» **Data to examine**:

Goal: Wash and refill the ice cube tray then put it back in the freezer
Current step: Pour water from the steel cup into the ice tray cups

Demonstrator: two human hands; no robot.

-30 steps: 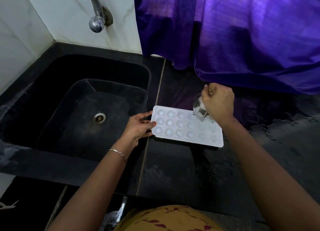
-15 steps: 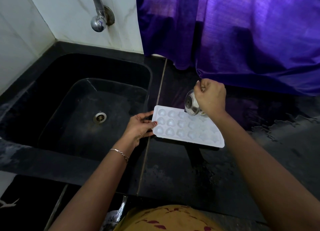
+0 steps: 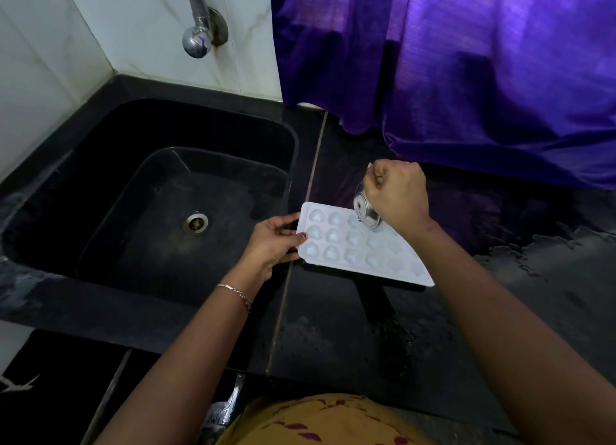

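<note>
A white ice cube tray (image 3: 353, 249) with heart-shaped cells lies flat on the black counter, just right of the sink. My left hand (image 3: 271, 243) grips its left short edge with thumb on top. My right hand (image 3: 395, 196) holds a small steel cup (image 3: 366, 208) tipped steeply over the tray's far row, its base facing me. My right forearm crosses over the tray's right end and hides part of it. Whether water is leaving the cup cannot be made out.
The black sink (image 3: 160, 208) with its drain (image 3: 195, 223) fills the left. A chrome tap (image 3: 198, 28) hangs from the white wall above it. A purple curtain (image 3: 466, 71) drapes over the counter's back. The counter (image 3: 533, 278) right of the tray is wet.
My right hand has carried the tilted cup leftward along the tray's far row. My left hand stays on the tray's left edge and the tray has not shifted.
</note>
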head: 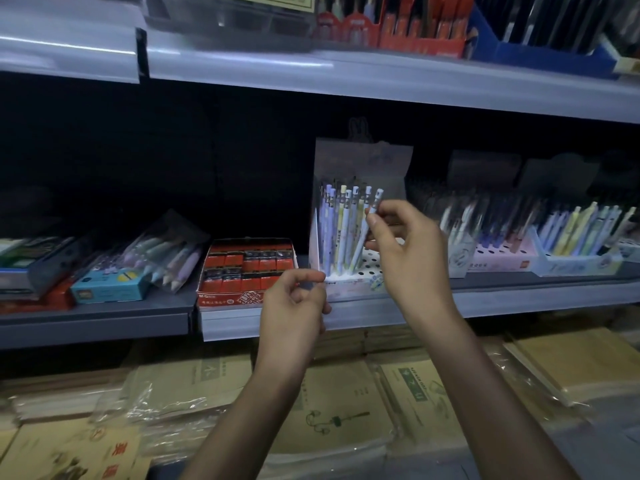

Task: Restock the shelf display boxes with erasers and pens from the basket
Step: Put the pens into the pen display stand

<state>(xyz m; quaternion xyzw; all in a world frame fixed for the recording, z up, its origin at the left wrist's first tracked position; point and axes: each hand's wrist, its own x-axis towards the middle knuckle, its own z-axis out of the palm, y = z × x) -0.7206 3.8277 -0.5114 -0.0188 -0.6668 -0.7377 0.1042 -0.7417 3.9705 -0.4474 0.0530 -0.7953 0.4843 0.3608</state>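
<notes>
Pen (362, 239) in display box (349, 283)
Our right hand (412, 251) pinches it, tip down, top tilted right; left hand (294, 299) curled, grip unclear; grey shelf (519, 296).

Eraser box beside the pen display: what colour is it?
The eraser box is red with white lettering; its erasers are red and black. Head view.

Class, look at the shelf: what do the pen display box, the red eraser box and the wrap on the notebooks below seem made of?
Pen display box: likely printed card, matt; thin folded back panel, punched holes. Red eraser box: probably card too, printed, thin walls. Notebook wrap: clear plastic film, glossy; crinkles and glints.
</notes>
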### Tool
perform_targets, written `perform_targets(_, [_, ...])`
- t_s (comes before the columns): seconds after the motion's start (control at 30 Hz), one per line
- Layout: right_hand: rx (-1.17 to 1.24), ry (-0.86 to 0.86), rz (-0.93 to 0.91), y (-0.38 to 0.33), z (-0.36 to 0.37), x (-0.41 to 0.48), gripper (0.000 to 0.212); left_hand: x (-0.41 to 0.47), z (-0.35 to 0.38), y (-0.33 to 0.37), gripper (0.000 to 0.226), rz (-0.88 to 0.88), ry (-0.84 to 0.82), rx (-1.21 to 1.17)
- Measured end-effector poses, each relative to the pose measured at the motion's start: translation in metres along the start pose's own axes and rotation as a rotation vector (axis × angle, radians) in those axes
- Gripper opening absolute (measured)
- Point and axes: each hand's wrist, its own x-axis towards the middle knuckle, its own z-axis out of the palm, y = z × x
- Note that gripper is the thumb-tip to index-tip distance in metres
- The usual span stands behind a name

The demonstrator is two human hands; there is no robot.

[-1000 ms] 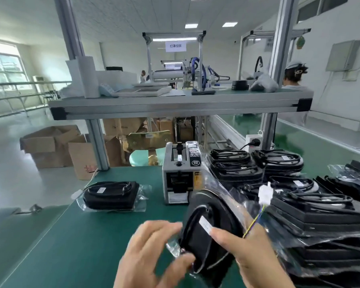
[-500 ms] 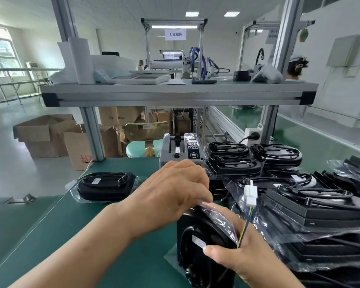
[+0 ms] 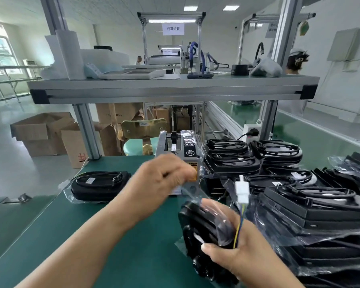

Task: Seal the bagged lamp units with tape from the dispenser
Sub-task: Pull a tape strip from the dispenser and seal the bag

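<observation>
Head view. The left hand (image 3: 160, 183) is at the dispenser (image 3: 178, 154), directly ahead of both hands on the green surface (image 3: 116, 235). A second ago it was down on the lamp unit; half a second ago it had risen to the dispenser's front. It is now blurred by motion, with the fingers curled together at the outlet. Whether a tape piece is pinched cannot be told; a pale scrap shows under the fingers but is too smeared to identify. Judgement: tape collection is in progress, and sealing of the held bag is not yet done.

The right hand (image 3: 233, 246) is closed around the bagged lamp (image 3: 202, 231), holding it upright on its edge on the surface, just right of the left forearm. The thumb presses the folded clear bag flap against the black body. The lamp's white connector (image 3: 241, 192) stands above this hand on coloured wires.

Count:
- One dispenser.
- One lamp in hand.
- One bagged lamp lying flat (image 3: 98, 186), left of the left hand and well apart from it.
- A stacked pile of bagged lamps (image 3: 299, 194) to the right of the right hand; at least eight are visible, and an exact number cannot be told through the overlapping bags.
</observation>
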Motion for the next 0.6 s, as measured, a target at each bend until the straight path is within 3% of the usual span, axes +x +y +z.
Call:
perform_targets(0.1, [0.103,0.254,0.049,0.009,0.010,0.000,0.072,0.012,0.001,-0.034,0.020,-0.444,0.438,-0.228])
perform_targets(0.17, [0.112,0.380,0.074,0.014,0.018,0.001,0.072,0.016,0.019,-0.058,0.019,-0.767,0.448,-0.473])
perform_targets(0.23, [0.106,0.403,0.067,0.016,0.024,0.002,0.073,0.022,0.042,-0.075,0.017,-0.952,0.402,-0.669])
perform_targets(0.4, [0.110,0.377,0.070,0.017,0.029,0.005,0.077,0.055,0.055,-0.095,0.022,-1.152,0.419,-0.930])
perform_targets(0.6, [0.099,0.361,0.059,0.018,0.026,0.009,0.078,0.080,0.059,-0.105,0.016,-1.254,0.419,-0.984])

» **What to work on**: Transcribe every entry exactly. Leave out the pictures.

» **Answer section**:
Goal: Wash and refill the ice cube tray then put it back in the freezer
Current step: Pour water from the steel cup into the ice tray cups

Demonstrator: two human hands; no robot.

-30 steps: 
-15 steps: 
+0 steps: 

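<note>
A white ice cube tray (image 3: 353, 249) with heart-shaped cells lies flat on the black counter, just right of the sink. My left hand (image 3: 271, 243) grips its left short edge with thumb on top. My right hand (image 3: 395, 196) holds a small steel cup (image 3: 366, 208) tipped steeply over the tray's far row, its base facing me. My right forearm crosses over the tray's right end and hides part of it. Whether water is leaving the cup cannot be made out.
The black sink (image 3: 160, 208) with its drain (image 3: 195, 223) fills the left. A chrome tap (image 3: 198, 28) hangs from the white wall above it. A purple curtain (image 3: 466, 71) drapes over the counter's back. The counter (image 3: 533, 278) right of the tray is wet.
My right hand has carried the tilted cup leftward along the tray's far row. My left hand stays on the tray's left edge and the tray has not shifted.
</note>
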head: 

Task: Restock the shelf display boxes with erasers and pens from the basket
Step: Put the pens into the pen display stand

<state>(xyz m; quaternion xyzw; all in a world frame fixed for the recording, z up, its origin at the left wrist's first tracked position; point and axes: each hand's wrist, its own x-axis towards the middle knuckle, its own z-axis out of the palm, y = z × x) -0.7206 3.8277 -0.5114 -0.0188 -0.6668 -0.7377 0.1042 -0.7417 3.9705 -0.4474 0.0530 -0.7953 0.4843 0.3608</state>
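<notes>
Pen (362, 239) in display box (349, 283)
Our right hand (412, 251) pinches it, tip down, top tilted right; left hand (294, 299) curled, grip unclear; grey shelf (519, 296).

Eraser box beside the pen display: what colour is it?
The eraser box is red with white lettering; its erasers are red and black. Head view.

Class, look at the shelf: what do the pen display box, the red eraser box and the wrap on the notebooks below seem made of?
Pen display box: likely printed card, matt; thin folded back panel, punched holes. Red eraser box: probably card too, printed, thin walls. Notebook wrap: clear plastic film, glossy; crinkles and glints.
</notes>
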### Tool
perform_targets, written `perform_targets(_, [_, ...])`
- t_s (comes before the columns): seconds after the motion's start (control at 30 Hz), one per line
- Layout: right_hand: rx (-1.17 to 1.24), ry (-0.86 to 0.86), rz (-0.93 to 0.91), y (-0.38 to 0.33), z (-0.36 to 0.37), x (-0.41 to 0.48), gripper (0.000 to 0.212); left_hand: x (-0.41 to 0.47), z (-0.35 to 0.38), y (-0.33 to 0.37), gripper (0.000 to 0.226), rz (-0.88 to 0.88), ry (-0.84 to 0.82), rx (-1.21 to 1.17)
- Measured end-effector poses, each relative to the pose measured at the motion's start: translation in metres along the start pose's own axes and rotation as a rotation vector (axis × angle, radians) in those axes
- Gripper opening absolute (measured)
- Point and axes: each hand's wrist, its own x-axis towards the middle knuckle, its own z-axis out of the palm, y = z × x
- Note that gripper is the thumb-tip to index-tip distance in metres
- The usual span stands behind a name

The demonstrator is two human hands; there is no robot.

[-1000 ms] 
[-500 ms] 
[+0 ms] 

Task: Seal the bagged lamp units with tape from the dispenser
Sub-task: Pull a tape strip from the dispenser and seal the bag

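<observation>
Head view. The left hand (image 3: 160, 183) is at the dispenser (image 3: 178, 154), directly ahead of both hands on the green surface (image 3: 116, 235). A second ago it was down on the lamp unit; half a second ago it had risen to the dispenser's front. It is now blurred by motion, with the fingers curled together at the outlet. Whether a tape piece is pinched cannot be told; a pale scrap shows under the fingers but is too smeared to identify. Judgement: tape collection is in progress, and sealing of the held bag is not yet done.

The right hand (image 3: 233, 246) is closed around the bagged lamp (image 3: 202, 231), holding it upright on its edge on the surface, just right of the left forearm. The thumb presses the folded clear bag flap against the black body. The lamp's white connector (image 3: 241, 192) stands above this hand on coloured wires.

Count:
- One dispenser.
- One lamp in hand.
- One bagged lamp lying flat (image 3: 98, 186), left of the left hand and well apart from it.
- A stacked pile of bagged lamps (image 3: 299, 194) to the right of the right hand; at least eight are visible, and an exact number cannot be told through the overlapping bags.
</observation>
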Motion for the next 0.6 s, as measured, a target at each bend until the straight path is within 3% of the usual span, axes +x +y +z.
Call:
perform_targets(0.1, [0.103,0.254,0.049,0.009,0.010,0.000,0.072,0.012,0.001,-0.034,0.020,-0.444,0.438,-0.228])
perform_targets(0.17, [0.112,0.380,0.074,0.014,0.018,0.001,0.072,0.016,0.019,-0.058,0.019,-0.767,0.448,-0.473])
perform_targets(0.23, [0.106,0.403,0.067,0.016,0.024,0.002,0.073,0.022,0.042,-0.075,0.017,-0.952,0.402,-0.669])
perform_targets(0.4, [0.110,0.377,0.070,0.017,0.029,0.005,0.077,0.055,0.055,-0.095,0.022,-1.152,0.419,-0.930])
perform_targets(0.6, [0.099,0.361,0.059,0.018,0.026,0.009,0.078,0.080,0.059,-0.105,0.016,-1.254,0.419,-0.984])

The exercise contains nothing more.